⟨

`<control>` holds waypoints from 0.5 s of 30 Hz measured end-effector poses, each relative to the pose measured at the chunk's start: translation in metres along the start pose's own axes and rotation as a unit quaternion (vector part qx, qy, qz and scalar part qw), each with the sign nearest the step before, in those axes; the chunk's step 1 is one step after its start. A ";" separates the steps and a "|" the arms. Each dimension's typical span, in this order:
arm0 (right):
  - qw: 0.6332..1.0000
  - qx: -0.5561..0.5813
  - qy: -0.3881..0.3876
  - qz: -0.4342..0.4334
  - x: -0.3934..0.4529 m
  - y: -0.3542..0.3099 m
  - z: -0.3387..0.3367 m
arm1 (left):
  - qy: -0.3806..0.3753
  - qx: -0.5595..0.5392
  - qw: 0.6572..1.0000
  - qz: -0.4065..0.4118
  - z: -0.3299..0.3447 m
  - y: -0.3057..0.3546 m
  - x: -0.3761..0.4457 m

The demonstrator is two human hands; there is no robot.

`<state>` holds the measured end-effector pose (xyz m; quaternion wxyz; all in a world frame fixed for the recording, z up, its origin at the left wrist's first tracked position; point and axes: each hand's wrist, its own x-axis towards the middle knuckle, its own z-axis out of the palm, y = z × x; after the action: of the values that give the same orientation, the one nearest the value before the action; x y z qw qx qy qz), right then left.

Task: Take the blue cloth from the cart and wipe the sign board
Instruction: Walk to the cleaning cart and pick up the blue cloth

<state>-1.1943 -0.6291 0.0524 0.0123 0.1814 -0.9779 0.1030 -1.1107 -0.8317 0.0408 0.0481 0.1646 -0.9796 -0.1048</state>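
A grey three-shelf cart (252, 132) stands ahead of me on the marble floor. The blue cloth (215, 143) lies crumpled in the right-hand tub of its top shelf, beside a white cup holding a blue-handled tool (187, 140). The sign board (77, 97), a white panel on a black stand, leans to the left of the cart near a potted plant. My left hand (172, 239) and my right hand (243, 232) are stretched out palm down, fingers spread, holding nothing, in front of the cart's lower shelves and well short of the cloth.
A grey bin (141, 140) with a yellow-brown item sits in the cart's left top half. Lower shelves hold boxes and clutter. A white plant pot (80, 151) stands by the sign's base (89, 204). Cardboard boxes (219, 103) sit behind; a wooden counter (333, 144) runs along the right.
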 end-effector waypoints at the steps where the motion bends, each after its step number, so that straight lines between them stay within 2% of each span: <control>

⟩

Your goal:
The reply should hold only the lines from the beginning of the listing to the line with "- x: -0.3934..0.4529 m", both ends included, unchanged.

Completed task:
`<control>` holds waypoints from 0.5 s of 30 Hz measured end-effector poses, each relative to the pose measured at the chunk's start: translation in metres along the start pose's own axes and rotation as a unit quaternion (vector part qx, qy, qz and scalar part qw), each with the sign nearest the step before, in those axes; the chunk's step 1 is one step after its start. A ";" separates the steps and a "|" the arms. Each dimension's typical span, in this order:
arm0 (right):
  - qw: 0.6332..1.0000
  - qx: -0.5561..0.5813
  - qy: -0.3881..0.3876
  - qz: -0.4342..0.4334
  - x: -0.3934..0.4529 m

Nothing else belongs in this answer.